Dr. Winger’s mobile clinic rolls up to a large roofed kennel, home to a 3-month-old gray wolf pup she had examined a week ago for weakness in the back hips and legs, stiffness in the leg joints, and muscle atrophy. Having researched the pup’s symptoms, she thinks she has a diagnosis—Neospora caninum caused by a parasite in raw meat. If caught soon enough, the condition is treatable but in late stages, fatal. One of the pup’s owners lifts the wolf, who whimpers and sinks back to the concrete.


Twenty minutes after closing time Dr. Don holds the door open for the owner of Festus, a Brittany spaniel who has been hit by a car moving about forty-five miles per hour. The dog pants and writhes but does not bite or growl. His owners, a farmer and his wife, as rural folks tend to do, make small talk and joke, showing little emotion over a dog. But Festus is no ordinary canine. He has been a loyal bird dog and companion for twelve and a half years. He is their third dog to meet its end on the road.


Efficiently Dr. Don glides around the table examining the spaniel, who cannot move his back legs. A sedative injection eases his pain, and he lies still enough for an X-ray. His owners are not surprised that his back is broken; they know what comes next.


“I’m real sorry,” Dr. Don says, and the owner replies that sometimes things like this just happen.
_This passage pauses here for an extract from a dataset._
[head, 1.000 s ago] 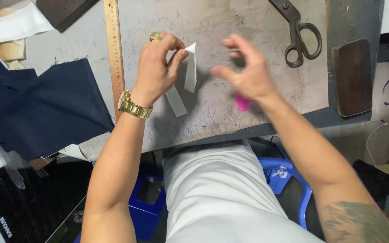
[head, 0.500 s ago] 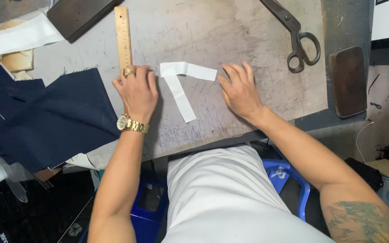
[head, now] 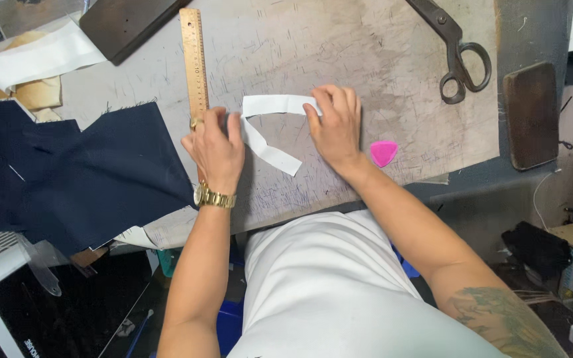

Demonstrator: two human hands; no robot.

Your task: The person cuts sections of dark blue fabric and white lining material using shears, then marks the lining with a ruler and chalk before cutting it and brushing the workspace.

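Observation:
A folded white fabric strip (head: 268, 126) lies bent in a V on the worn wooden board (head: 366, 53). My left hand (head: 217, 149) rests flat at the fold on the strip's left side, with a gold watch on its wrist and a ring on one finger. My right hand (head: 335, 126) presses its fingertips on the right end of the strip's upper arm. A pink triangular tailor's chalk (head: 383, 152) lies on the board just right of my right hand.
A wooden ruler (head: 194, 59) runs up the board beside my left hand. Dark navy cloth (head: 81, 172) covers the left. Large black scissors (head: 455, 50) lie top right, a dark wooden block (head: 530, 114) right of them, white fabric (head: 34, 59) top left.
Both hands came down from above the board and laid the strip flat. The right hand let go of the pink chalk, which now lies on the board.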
A tear trickles down his wife’s face, and she leaves the room.


The overdose of barbiturates lets Festus slip away and go wherever good dogs go. Dr. Don places the body in a cadaver bag, ties a knot, and places the bag in the arms of the farmer, who carries it out like a sack of feed.


It’s an hour and a half after closing time. In addition to Festus, Dr. Don has treated four dogs, two cats, and five horses, and has euthanized a miniature poodle whose owner could not afford to treat its bad kidneys. The dog rests in peace in a cadaver bag to be transported to the animal section of the dump. Before leaving for the night, Dr. Don checks on Rebel. By morning, he believes, the little dog will be dead.


Three days later during physical therapy, the wolf’s owners hear a pop in the pup’s back legs. Dr. Summer’s X-rays show fractures in both. The cause is not Neospora but some mysterious genetic malady causing muscles to atrophy and allowing bones to break.


Although wolves are known for their ability to handle pain, the pup whines even after an injection of morphine. The owners want to pursue any available treatment, but Dr. Summer has practiced for fourteen years and she knows no options exist. While they hold their wolf close, she sends him to the ever after.


Twice during the night Dr. Don drives back to the clinic to check on Rebel, and through the next day he administers intravenous fluids. Rebel’s chest rattles all day and night. On the second morning, Dr. Don opens the clinic door. There lies Rebel no longer laboring to breathe. He raises his head and looks out with bright, clear eyes.